What needs to be done: Leave no picture in, and give every entry again exactly.

++++ Information ++++

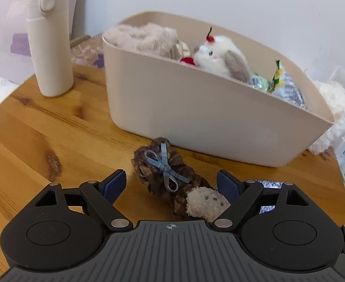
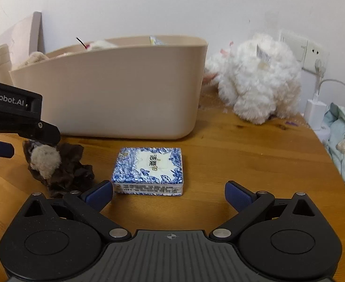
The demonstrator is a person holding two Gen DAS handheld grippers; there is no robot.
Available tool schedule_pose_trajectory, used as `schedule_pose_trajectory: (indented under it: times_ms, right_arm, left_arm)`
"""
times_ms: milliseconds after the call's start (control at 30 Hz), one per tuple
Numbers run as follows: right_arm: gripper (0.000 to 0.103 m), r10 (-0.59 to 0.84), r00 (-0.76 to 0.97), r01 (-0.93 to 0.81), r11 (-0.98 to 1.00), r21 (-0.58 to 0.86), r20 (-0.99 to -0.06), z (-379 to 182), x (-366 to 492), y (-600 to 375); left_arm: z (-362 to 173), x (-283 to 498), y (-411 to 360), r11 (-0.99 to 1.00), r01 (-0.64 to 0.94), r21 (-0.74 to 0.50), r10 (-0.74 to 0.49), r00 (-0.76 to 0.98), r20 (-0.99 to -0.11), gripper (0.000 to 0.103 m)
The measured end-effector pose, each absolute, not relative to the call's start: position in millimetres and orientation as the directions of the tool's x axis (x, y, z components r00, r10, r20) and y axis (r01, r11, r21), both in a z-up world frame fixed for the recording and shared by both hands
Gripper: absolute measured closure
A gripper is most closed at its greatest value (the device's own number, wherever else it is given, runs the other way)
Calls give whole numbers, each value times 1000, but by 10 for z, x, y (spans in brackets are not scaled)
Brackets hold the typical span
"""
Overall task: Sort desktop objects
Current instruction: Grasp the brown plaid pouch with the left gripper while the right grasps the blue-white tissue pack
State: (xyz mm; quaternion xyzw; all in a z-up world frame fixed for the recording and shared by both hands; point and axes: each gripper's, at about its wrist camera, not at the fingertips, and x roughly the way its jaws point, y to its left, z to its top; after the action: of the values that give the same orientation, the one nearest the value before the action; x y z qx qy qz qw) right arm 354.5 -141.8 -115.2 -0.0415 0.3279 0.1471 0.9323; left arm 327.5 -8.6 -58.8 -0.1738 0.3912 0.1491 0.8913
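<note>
Surface: a round wooden table (image 2: 231,145) stood against a white wall.
Bin: the beige bin (image 1: 196,122) held plush toys.
Left gripper (image 1: 171,183): I held it spread wide around the brown plaid scrunchie (image 1: 165,174), unclenched.
Right gripper (image 2: 169,193): spread wide too, just short of the blue-and-white tissue pack (image 2: 149,170) lying before the bin.

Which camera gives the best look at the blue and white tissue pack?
The right wrist view. The tissue pack lies flat on the table, whole and unobstructed, just ahead of the open right gripper. The left wrist view shows only slivers of it behind the left gripper.
</note>
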Motion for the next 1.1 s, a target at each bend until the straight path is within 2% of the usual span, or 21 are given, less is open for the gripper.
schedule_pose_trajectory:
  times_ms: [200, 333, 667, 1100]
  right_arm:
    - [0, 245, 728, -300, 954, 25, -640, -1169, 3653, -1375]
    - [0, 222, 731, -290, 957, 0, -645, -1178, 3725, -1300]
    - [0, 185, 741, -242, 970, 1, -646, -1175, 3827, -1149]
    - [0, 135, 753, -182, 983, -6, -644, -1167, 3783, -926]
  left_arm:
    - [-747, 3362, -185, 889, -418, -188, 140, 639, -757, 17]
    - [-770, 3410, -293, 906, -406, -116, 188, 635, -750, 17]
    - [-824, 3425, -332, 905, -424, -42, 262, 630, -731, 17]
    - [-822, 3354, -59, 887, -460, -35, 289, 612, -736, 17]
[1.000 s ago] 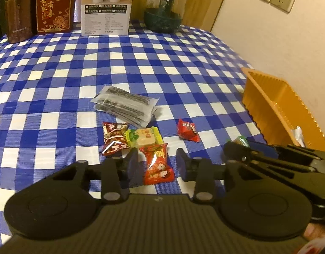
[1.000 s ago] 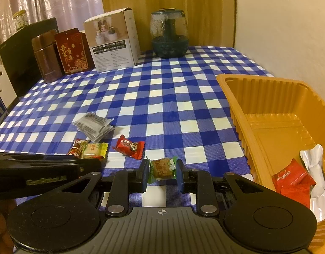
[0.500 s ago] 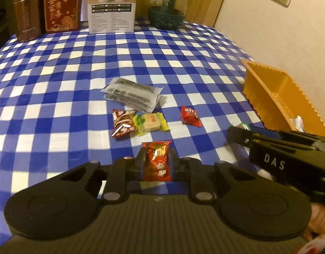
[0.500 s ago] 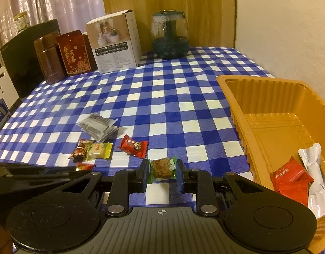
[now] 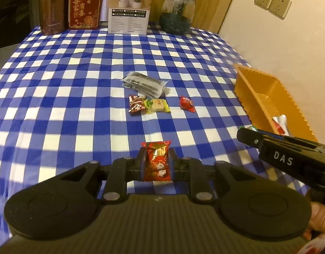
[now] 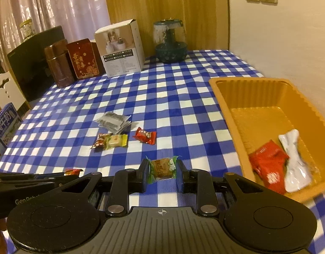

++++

Your solution:
The demonstrator is a person holding two Gen DAS handheld grippers; there is no robot.
Available tool schedule_pose_trajectory, used as `schedule_pose_trajectory: (indented under it: times_ms, right_arm, left_arm)`
"""
times_ms: milliseconds after the call's start (control at 30 Hz), one per tuple
Numbers run as follows: right_arm: gripper (0.000 to 0.103 m), r10 (-0.59 to 0.84), r00 (-0.76 to 0.97), r01 (-0.93 to 0.81), r11 (-0.98 to 1.00), r21 (-0.58 to 0.86), r20 (-0.99 to -0.06), z (-379 to 182), x (-366 to 492), y (-600 to 375); left_arm: z (-362 to 173), x (-283 to 498), y (-411 to 360), r11 (-0.99 to 1.00), r01 (-0.64 to 0.94), r21 (-0.74 to 0.50), r10 (-0.74 to 0.49), r00 (-0.76 to 0.98), r20 (-0.99 to -0.11), gripper (0.000 to 0.103 m)
The measured end-effector pose, each absolute, not relative to the call's start: position in millimetres and orientation as the directions of the tool's x axis (x, y, z components r00, r10, r20) and y axis (r01, r11, r21), both in a z-up world frame fixed for the recording and shared by both hands
Gripper: absolute measured closure
A gripper is most closed at its greatest value (the device's own number, wherever else it is given, runs the other way)
Calls give whole numbers, each value times 1000, but by 10 for z, x, y (spans in brackets are not scaled)
Brackets hold the typical span
"""
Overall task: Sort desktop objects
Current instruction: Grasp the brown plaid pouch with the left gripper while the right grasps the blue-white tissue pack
State: (xyz mm; quaternion xyzw; all in a z-up world frame fixed for the recording and shared by both hands; point and axes: each gripper's, at about its wrist camera, not at the fingertips, and x roughly the way its jaws point, y to its left, z to its top; after the action: of the values that give the same orientation, the one nearest the value before the action; x y z qx qy qz qw) right arm 354.5 -141.8 -115.2 -0.0415 0.3279 0.1471 0.9323; left arm 327.5 -8.6 -58.8 -0.1738 0.3912 0.1491 0.8913
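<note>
Surface: a round wooden table (image 2: 231,145) stood against a white wall.
Bin: the beige bin (image 1: 196,122) held plush toys.
Left gripper (image 1: 171,183): I held it spread wide around the brown plaid scrunchie (image 1: 165,174), unclenched.
Right gripper (image 2: 169,193): spread wide too, just short of the blue-and-white tissue pack (image 2: 149,170) lying before the bin.

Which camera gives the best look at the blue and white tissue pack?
The right wrist view. The tissue pack lies flat on the table, whole and unobstructed, just ahead of the open right gripper. The left wrist view shows only slivers of it behind the left gripper.
</note>
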Motion for the next 1.1 s, a target at each bend until the straight path is within 2% of the usual span, or 21 are given, less is open for the gripper.
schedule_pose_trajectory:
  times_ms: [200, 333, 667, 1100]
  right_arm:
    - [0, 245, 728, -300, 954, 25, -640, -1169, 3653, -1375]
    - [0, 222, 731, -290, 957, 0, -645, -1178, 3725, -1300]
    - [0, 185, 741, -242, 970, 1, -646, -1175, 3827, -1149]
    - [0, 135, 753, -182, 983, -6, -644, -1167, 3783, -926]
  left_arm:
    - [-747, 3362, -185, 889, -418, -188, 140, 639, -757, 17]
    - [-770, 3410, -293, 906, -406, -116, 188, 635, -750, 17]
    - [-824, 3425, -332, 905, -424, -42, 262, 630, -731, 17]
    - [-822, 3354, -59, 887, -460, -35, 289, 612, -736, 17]
[1.000 s ago] 
[1.000 s ago] 
[0.500 s ago] 
[0.500 s ago] 
[now] 
[now] 

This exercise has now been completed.